Exactly the lines below from the one with "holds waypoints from" up to and including the one with "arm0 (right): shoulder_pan" make up the answer, with nothing else added.

- Dataset records:
——

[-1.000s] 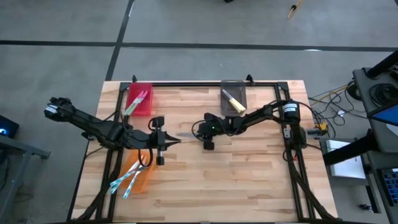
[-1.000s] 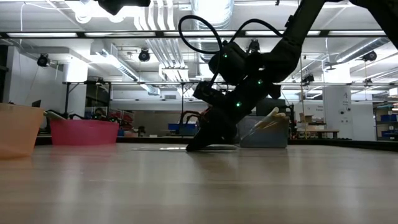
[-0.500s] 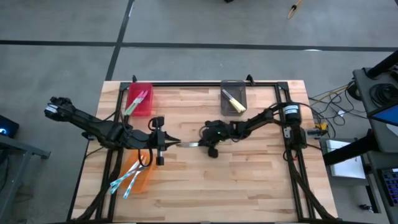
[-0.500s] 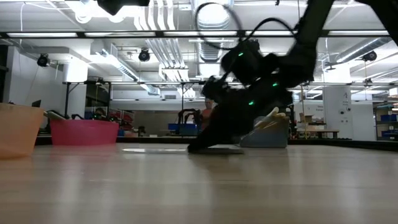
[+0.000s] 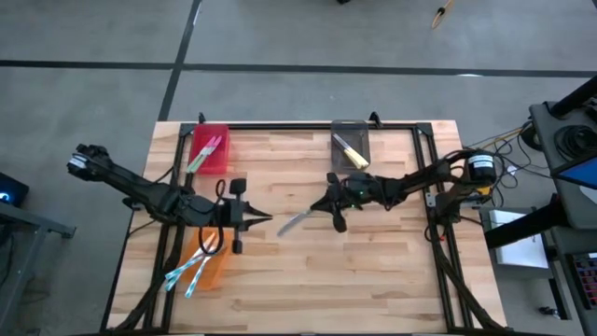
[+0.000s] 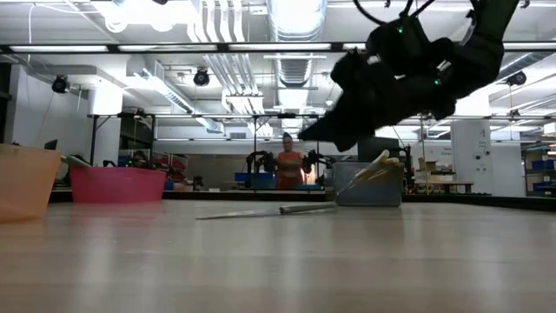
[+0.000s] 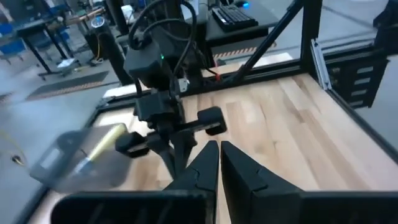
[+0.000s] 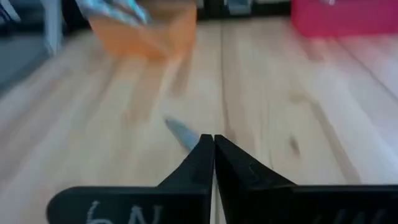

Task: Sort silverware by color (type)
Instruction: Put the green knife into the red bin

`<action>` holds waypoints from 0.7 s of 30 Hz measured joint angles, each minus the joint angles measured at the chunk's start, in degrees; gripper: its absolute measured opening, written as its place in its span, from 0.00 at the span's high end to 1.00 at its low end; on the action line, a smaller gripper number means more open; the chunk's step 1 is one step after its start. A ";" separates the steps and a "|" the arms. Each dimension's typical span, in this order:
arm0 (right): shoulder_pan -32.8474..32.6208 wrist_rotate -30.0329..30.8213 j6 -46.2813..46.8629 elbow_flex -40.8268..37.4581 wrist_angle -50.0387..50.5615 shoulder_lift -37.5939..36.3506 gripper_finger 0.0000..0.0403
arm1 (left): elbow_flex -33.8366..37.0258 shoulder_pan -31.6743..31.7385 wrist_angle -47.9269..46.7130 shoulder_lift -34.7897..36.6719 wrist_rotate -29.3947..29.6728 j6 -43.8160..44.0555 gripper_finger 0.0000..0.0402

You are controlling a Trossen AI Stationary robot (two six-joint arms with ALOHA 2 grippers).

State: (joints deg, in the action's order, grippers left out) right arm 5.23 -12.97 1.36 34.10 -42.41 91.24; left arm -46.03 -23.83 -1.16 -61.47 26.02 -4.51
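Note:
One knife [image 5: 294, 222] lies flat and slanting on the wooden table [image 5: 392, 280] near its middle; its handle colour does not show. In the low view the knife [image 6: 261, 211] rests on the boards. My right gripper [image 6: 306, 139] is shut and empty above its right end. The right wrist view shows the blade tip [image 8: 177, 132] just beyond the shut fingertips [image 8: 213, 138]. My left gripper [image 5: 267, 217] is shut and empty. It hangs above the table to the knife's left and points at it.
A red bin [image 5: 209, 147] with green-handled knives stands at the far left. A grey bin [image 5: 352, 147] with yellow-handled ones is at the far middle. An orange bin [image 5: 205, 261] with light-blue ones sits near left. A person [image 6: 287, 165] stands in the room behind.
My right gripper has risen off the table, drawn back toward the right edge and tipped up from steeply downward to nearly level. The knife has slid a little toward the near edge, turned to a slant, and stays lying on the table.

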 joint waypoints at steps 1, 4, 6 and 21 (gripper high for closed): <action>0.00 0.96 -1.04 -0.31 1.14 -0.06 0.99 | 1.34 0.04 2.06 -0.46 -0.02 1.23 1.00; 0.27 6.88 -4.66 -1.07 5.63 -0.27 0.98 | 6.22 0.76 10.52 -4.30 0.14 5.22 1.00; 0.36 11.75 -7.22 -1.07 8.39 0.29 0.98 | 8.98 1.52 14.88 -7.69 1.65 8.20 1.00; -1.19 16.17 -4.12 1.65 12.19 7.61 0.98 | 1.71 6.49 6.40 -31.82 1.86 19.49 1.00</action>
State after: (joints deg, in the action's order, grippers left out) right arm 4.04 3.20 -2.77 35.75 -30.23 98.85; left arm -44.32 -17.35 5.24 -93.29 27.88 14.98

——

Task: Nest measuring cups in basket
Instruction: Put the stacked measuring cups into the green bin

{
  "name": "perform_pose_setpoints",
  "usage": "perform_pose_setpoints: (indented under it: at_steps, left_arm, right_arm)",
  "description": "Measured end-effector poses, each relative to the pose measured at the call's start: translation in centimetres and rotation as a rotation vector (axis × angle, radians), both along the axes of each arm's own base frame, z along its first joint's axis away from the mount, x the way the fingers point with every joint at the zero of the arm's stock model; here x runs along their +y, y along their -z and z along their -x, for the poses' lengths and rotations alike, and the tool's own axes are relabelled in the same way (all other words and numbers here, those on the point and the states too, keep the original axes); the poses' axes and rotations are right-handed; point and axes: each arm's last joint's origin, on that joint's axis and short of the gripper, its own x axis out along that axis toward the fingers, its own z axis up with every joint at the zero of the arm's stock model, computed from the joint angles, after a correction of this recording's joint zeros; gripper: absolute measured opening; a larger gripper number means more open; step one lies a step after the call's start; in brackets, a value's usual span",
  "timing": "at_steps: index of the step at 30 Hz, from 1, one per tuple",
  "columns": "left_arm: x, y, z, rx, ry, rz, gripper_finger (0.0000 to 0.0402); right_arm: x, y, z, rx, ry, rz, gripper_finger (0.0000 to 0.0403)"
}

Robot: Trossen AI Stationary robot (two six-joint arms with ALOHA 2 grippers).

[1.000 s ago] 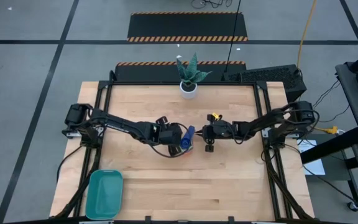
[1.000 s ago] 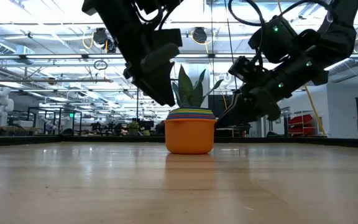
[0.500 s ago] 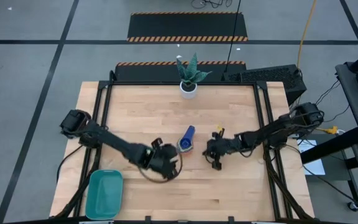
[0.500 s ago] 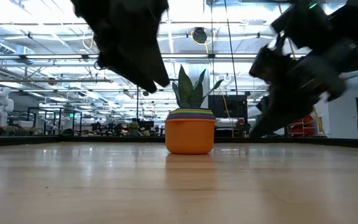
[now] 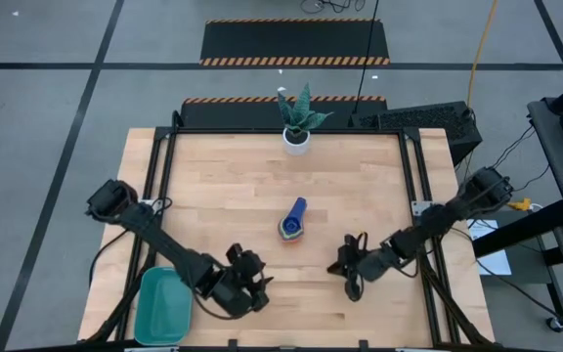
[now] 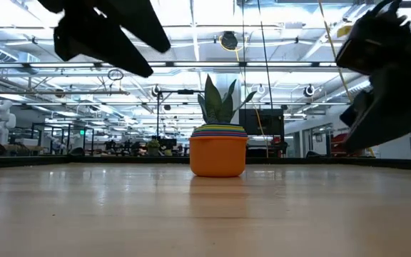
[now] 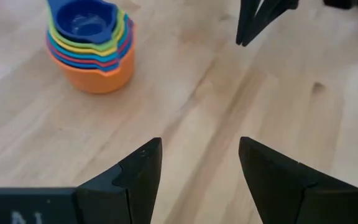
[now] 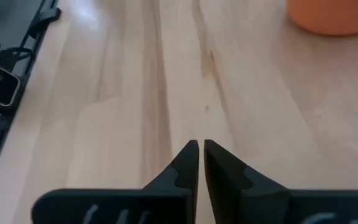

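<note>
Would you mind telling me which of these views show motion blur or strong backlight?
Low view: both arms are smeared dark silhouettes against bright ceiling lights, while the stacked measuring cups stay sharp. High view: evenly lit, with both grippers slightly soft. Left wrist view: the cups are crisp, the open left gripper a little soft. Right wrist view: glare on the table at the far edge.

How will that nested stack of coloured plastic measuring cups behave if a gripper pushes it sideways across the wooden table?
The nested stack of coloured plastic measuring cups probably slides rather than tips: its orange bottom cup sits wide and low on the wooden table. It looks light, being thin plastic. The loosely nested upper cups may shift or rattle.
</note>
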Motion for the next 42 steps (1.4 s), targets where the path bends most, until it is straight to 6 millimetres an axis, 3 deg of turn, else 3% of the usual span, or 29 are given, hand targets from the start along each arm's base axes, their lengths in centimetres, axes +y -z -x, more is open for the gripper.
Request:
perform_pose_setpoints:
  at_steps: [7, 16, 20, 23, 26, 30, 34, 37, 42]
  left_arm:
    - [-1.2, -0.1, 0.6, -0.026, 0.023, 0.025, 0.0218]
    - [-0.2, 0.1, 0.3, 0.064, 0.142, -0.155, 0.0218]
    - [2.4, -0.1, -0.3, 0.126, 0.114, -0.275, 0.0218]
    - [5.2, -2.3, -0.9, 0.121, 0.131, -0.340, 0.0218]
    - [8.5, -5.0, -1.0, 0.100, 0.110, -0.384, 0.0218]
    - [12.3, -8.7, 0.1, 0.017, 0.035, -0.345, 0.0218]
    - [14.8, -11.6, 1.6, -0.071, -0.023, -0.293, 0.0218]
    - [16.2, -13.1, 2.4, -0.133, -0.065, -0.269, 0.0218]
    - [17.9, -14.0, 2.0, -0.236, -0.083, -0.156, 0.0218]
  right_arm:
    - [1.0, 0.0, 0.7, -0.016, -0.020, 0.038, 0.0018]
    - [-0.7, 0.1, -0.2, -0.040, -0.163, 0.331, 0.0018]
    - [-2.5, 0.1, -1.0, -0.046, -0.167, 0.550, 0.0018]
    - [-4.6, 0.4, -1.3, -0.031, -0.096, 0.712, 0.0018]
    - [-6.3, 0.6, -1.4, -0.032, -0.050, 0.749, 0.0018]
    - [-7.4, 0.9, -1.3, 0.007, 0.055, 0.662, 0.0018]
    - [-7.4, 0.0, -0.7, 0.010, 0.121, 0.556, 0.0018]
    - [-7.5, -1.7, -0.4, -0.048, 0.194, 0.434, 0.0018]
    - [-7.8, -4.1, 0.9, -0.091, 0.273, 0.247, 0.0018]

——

- Worked solution:
`<action>` holds waypoints from 0.7 s of 30 Hz measured joint angles, each minus the joint angles measured at the chunk's start, in degrees; gripper: its absolute measured opening, written as its place in its span, from 0.00 at the span's high end to 1.00 at its low end; on the action line, a smaller gripper number means more open; the chunk's step 1 is one step after its start. A ";" separates the steps and a "|" the arms. Each dimension's typical span, in this order:
arm0 (right): shoulder_pan -32.8474..32.6208 wrist_rotate -30.0329..30.8213 j6 -46.2813..46.8629 elbow_flex -40.8268..37.4581 wrist_angle -50.0387..50.5615 shoulder_lift -37.5939..36.3506 gripper_finger 0.0000..0.0403

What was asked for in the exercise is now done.